REQUIREMENT: Show every line of the records below that contains the word "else".

Stored data entries
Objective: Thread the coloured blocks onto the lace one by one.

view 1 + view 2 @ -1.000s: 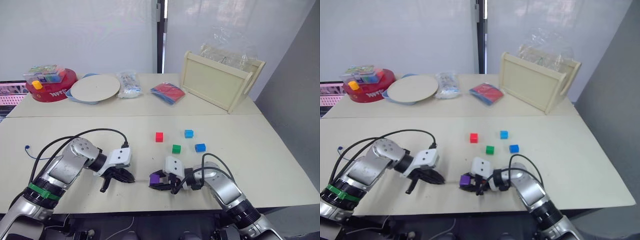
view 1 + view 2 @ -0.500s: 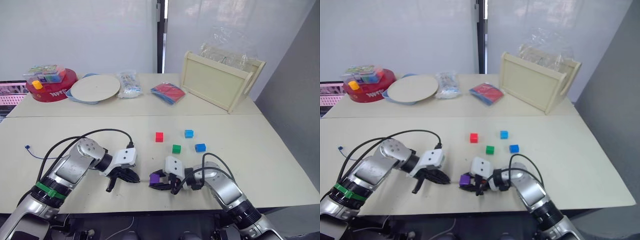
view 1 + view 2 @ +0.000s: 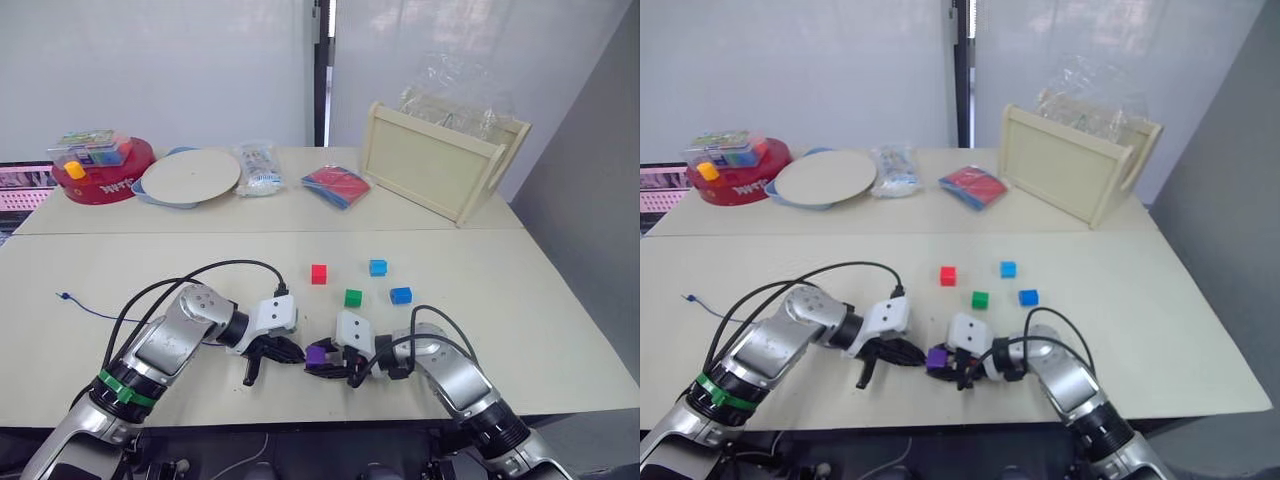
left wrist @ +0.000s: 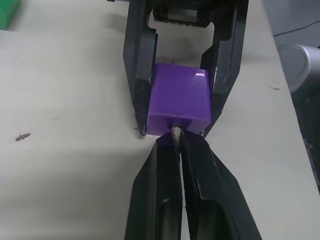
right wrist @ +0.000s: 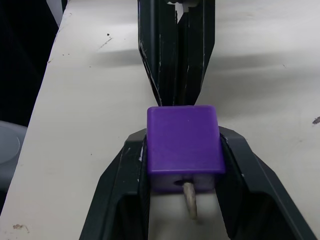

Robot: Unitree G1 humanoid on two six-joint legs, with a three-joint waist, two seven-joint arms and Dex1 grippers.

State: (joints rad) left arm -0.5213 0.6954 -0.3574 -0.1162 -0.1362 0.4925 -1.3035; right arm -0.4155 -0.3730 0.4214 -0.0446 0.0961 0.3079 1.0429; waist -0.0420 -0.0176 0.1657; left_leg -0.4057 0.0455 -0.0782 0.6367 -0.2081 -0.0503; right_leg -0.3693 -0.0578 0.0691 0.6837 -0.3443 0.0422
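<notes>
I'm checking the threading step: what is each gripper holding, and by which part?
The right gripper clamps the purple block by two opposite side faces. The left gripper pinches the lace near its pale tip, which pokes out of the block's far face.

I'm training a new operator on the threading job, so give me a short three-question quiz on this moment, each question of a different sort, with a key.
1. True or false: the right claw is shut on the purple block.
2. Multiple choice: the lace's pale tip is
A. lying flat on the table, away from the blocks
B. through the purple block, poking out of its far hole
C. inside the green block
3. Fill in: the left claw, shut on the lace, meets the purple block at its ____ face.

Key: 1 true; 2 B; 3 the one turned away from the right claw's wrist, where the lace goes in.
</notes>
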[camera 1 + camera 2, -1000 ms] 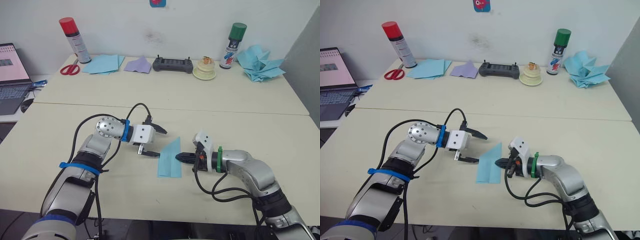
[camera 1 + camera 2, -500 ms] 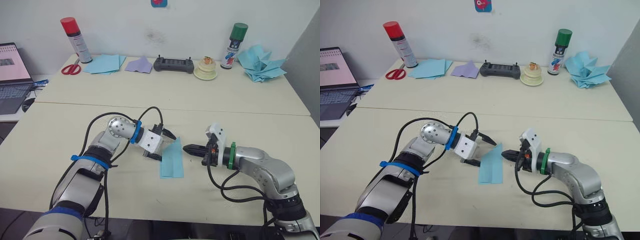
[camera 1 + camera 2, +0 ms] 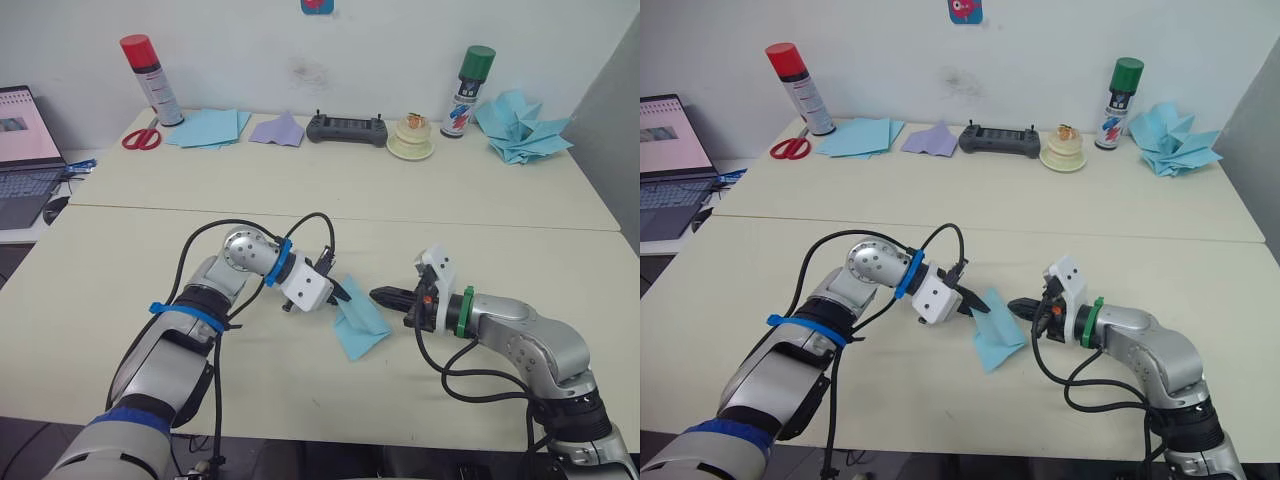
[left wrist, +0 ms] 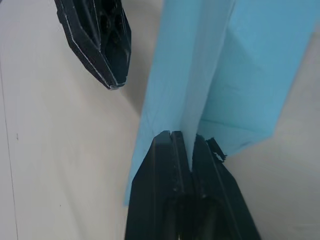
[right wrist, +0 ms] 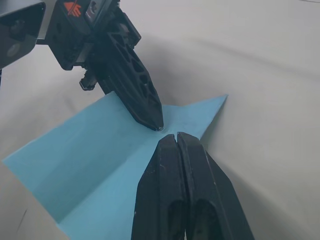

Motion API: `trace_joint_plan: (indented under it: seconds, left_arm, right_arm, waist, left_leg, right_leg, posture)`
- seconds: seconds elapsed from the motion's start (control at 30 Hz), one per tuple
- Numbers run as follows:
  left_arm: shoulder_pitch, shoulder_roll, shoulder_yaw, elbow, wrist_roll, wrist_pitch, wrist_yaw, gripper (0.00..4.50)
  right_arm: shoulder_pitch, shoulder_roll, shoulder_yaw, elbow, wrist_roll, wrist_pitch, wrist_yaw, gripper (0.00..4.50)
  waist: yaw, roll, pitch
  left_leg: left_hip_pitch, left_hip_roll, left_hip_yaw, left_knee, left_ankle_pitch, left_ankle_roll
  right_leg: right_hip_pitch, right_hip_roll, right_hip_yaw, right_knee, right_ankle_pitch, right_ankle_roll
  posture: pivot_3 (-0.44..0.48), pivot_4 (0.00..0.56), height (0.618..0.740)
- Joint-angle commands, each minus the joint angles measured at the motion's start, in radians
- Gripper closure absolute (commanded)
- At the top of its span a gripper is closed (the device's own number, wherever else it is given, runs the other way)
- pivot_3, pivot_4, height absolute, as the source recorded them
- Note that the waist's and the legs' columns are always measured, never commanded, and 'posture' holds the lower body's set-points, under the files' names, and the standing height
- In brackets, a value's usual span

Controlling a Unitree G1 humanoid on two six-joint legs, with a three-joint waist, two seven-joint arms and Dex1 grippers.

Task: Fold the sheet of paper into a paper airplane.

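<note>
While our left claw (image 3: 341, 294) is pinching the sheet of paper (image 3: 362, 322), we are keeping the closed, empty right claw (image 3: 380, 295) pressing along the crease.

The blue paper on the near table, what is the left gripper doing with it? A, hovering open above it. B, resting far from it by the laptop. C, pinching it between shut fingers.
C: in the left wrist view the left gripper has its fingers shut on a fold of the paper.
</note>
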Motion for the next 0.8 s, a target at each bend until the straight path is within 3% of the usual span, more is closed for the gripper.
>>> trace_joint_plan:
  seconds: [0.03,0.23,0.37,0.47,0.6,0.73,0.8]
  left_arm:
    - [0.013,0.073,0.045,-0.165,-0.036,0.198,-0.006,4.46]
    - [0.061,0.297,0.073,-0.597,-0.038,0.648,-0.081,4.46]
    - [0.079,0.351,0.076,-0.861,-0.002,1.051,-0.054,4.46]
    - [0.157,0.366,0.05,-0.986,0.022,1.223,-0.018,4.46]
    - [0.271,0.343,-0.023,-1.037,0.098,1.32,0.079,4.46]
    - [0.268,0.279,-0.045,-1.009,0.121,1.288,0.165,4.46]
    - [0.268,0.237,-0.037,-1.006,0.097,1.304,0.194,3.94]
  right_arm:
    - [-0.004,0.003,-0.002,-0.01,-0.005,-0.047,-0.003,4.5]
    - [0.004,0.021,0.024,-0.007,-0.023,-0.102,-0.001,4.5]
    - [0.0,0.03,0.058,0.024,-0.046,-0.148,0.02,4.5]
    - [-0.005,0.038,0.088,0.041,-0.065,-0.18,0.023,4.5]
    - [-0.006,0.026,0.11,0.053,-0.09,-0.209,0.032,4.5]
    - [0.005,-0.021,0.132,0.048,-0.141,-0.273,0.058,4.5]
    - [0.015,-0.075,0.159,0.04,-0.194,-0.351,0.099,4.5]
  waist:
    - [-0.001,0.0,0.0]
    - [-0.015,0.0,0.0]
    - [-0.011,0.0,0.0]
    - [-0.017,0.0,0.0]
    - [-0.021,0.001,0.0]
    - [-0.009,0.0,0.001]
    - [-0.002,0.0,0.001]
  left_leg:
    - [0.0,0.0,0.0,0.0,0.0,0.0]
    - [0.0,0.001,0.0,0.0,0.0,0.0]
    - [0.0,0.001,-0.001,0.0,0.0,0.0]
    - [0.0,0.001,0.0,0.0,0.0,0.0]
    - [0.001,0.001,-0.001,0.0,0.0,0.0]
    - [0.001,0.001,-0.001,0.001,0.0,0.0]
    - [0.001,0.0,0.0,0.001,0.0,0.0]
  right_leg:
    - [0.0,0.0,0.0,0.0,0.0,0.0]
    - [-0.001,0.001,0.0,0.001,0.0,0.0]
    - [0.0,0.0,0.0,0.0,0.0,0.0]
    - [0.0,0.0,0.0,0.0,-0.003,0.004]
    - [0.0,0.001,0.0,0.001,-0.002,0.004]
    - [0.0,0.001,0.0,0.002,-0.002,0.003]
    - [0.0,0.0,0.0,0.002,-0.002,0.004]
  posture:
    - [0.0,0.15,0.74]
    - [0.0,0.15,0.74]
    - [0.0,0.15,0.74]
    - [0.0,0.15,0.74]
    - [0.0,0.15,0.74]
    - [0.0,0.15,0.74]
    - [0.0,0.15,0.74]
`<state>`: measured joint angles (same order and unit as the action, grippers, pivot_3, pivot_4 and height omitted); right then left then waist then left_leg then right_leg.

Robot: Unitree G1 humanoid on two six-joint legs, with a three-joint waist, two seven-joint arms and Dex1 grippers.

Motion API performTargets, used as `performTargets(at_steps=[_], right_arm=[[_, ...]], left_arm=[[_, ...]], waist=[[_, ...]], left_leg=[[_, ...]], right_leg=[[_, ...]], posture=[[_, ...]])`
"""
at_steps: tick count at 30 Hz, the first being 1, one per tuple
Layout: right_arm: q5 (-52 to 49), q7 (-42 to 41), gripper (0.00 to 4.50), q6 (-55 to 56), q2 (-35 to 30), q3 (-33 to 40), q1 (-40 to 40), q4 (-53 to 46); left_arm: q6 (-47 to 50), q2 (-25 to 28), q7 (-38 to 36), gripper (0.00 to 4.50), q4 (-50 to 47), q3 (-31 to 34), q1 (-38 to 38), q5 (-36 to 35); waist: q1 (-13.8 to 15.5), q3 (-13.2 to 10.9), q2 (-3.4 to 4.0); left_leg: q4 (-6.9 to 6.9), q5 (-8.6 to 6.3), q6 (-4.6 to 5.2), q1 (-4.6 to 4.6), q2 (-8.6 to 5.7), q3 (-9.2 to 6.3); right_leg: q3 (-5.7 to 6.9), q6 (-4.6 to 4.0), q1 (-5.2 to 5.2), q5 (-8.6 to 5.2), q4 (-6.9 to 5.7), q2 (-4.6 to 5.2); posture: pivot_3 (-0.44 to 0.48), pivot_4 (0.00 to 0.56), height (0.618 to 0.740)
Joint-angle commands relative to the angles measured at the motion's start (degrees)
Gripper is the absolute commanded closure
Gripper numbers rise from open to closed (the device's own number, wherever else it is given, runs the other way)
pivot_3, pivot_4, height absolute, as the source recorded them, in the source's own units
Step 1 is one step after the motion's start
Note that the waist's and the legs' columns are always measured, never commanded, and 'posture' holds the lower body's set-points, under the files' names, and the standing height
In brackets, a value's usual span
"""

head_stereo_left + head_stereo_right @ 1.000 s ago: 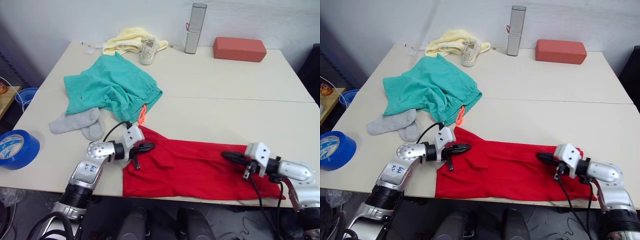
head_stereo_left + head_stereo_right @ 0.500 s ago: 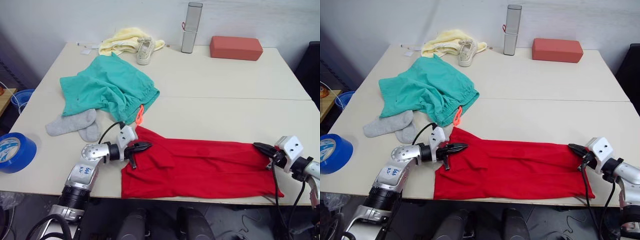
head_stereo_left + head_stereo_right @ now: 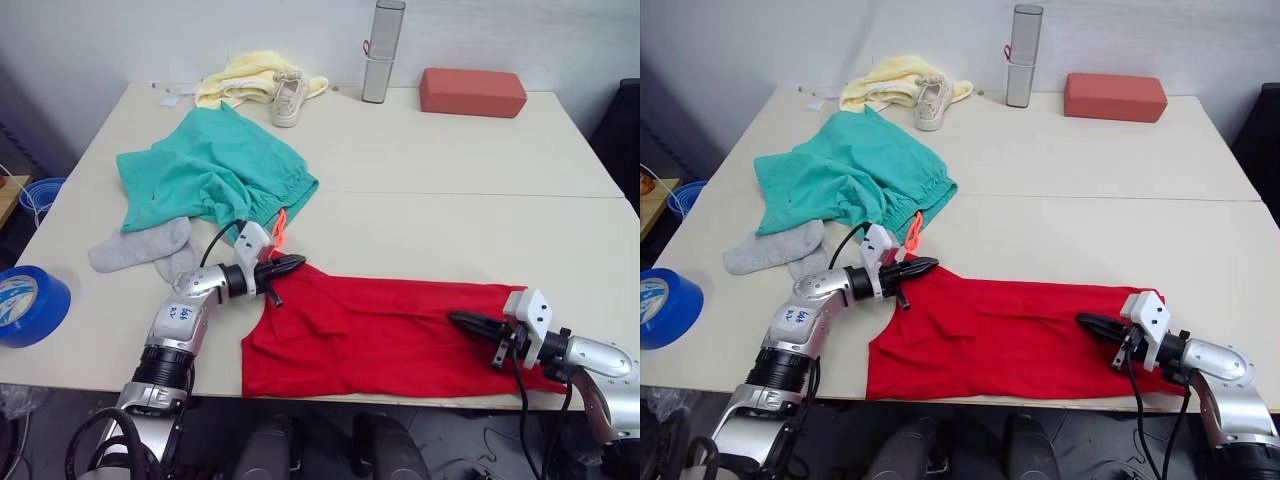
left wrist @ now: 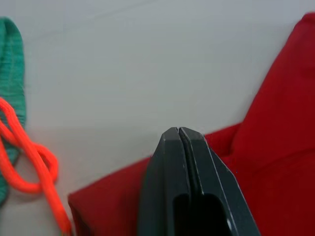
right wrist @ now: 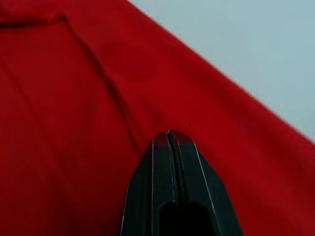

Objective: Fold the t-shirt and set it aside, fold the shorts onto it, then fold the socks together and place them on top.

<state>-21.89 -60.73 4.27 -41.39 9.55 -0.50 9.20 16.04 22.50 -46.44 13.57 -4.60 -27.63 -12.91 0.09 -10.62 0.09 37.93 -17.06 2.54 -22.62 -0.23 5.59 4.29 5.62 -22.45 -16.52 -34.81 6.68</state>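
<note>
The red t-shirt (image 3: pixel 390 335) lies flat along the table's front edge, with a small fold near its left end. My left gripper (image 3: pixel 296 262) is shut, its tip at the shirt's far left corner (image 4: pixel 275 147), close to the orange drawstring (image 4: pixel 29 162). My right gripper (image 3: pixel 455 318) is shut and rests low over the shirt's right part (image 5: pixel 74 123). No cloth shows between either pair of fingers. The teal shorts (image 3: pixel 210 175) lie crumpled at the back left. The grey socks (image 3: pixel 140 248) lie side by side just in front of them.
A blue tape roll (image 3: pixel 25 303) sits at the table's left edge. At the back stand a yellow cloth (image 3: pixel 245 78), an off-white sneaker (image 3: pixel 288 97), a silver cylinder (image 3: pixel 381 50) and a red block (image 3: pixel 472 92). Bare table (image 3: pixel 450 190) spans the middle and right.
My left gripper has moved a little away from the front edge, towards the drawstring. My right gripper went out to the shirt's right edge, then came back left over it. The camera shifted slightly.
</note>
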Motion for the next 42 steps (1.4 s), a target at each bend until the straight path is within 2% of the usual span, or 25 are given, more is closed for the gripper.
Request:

COMPLETED TASK:
- At the top of its span a gripper is closed (the device's own number, wherever else it is given, runs the other way)
Gripper numbers rise from open to closed (the device's own number, wherever else it is given, runs the other way)

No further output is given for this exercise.